What you should do ▸
All of the data, except its images, should be set down exactly as it appears.
#### Data
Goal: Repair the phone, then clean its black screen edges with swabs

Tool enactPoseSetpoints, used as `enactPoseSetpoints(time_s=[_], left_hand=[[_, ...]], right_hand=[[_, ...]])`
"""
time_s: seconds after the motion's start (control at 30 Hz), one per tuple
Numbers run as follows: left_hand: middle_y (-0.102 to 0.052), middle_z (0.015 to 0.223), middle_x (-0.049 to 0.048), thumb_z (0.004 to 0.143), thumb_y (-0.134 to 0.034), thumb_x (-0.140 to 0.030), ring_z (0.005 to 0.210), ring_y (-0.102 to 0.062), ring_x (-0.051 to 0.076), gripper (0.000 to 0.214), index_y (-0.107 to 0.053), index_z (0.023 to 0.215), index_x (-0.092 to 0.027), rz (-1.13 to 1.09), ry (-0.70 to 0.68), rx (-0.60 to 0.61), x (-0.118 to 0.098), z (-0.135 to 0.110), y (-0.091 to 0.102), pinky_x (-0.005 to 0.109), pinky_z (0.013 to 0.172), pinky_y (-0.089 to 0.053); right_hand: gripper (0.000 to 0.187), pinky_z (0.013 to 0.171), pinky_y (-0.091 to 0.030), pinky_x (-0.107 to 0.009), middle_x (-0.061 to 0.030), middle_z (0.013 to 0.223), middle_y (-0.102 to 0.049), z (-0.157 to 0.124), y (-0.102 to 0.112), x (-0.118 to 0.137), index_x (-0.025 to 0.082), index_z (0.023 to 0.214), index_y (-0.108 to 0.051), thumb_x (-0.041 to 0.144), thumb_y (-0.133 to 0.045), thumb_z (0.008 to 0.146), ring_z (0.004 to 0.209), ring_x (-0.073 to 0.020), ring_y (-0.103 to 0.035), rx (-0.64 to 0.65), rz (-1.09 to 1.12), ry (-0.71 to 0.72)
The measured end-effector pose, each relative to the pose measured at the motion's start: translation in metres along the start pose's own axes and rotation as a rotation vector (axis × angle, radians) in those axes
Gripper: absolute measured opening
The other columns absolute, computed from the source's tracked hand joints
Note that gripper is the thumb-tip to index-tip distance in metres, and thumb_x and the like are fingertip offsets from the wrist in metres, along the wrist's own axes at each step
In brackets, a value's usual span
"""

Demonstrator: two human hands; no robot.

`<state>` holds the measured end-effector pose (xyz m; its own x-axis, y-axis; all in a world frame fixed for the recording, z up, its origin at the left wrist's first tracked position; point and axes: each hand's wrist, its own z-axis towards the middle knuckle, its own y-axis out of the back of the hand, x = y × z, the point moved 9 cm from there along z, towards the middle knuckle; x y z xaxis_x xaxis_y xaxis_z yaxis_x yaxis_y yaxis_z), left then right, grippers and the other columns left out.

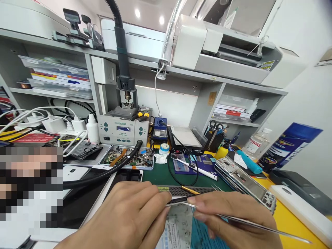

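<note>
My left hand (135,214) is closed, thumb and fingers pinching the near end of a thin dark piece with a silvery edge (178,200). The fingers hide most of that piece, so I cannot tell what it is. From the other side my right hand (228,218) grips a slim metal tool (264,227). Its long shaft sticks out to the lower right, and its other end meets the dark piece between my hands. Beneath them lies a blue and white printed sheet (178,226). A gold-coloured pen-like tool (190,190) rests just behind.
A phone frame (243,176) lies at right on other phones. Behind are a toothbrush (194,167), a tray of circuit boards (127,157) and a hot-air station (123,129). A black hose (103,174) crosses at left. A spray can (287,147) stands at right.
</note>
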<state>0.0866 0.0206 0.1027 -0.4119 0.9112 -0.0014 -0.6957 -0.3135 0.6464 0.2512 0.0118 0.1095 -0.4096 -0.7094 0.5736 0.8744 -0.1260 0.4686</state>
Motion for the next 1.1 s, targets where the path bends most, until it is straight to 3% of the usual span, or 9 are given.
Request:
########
Answer section ▸
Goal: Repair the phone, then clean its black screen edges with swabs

Tool enactPoseSetpoints, used as `enactPoseSetpoints(time_s=[_], left_hand=[[_, ...]], right_hand=[[_, ...]])`
"""
time_s: seconds after the motion's start (control at 30 Hz), one per tuple
Numbers run as follows: left_hand: middle_y (-0.102 to 0.052), middle_z (0.015 to 0.223), middle_x (-0.049 to 0.048), thumb_z (0.004 to 0.143), thumb_y (-0.134 to 0.034), thumb_x (-0.140 to 0.030), ring_z (0.005 to 0.210), ring_y (-0.102 to 0.062), ring_x (-0.051 to 0.076), gripper (0.000 to 0.214), index_y (-0.107 to 0.053), index_z (0.023 to 0.215), index_x (-0.092 to 0.027), rz (-1.13 to 1.09), ry (-0.70 to 0.68), rx (-0.60 to 0.61), x (-0.118 to 0.098), z (-0.135 to 0.110), y (-0.091 to 0.102), pinky_x (-0.005 to 0.109), pinky_z (0.013 to 0.172), pinky_y (-0.089 to 0.053); right_hand: gripper (0.000 to 0.187), pinky_z (0.013 to 0.171), pinky_y (-0.091 to 0.030), pinky_x (-0.107 to 0.009), middle_x (-0.061 to 0.030), middle_z (0.013 to 0.223), middle_y (-0.102 to 0.049), z (-0.157 to 0.124), y (-0.102 to 0.112), x (-0.118 to 0.137), index_x (-0.025 to 0.082), index_z (0.023 to 0.214), index_y (-0.108 to 0.051), thumb_x (-0.041 to 0.144), thumb_y (-0.133 to 0.045), thumb_z (0.008 to 0.146), ring_z (0.004 to 0.209), ring_x (-0.073 to 0.020), ring_y (-0.103 to 0.035), rx (-0.64 to 0.65), rz (-1.09 to 1.12), ry (-0.71 to 0.72)
The measured end-effector pose, each relative to the pose measured at the motion's start: translation in metres along the start pose's own axes and rotation as a rotation vector (axis × angle, radians) in those axes
Gripper: absolute measured opening
The other columns absolute, computed from the source's tracked hand joints
Note that gripper is the thumb-tip to index-tip distance in metres, and thumb_x and the like are fingertip offsets from the wrist in metres, along the wrist's own axes at each step
In brackets, a value's usual span
"""

Demonstrator: two human hands; no robot.

`<state>` holds the measured end-effector pose (xyz m; its own x-axis, y-axis; all in a world frame fixed for the recording, z up, its origin at the left wrist's first tracked position; point and axes: each hand's wrist, its own z-axis towards the middle knuckle, its own y-axis out of the back of the hand, x = y × z, the point moved 9 cm from there along z, towards the middle knuckle; x y z xaxis_x xaxis_y xaxis_z yaxis_x yaxis_y yaxis_z), left then right, grippers and the other columns left out.


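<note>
My left hand (135,214) is closed, thumb and fingers pinching the near end of a thin dark piece with a silvery edge (178,200). The fingers hide most of that piece, so I cannot tell what it is. From the other side my right hand (228,218) grips a slim metal tool (264,227). Its long shaft sticks out to the lower right, and its other end meets the dark piece between my hands. Beneath them lies a blue and white printed sheet (178,226). A gold-coloured pen-like tool (190,190) rests just behind.
A phone frame (243,176) lies at right on other phones. Behind are a toothbrush (194,167), a tray of circuit boards (127,157) and a hot-air station (123,129). A black hose (103,174) crosses at left. A spray can (287,147) stands at right.
</note>
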<state>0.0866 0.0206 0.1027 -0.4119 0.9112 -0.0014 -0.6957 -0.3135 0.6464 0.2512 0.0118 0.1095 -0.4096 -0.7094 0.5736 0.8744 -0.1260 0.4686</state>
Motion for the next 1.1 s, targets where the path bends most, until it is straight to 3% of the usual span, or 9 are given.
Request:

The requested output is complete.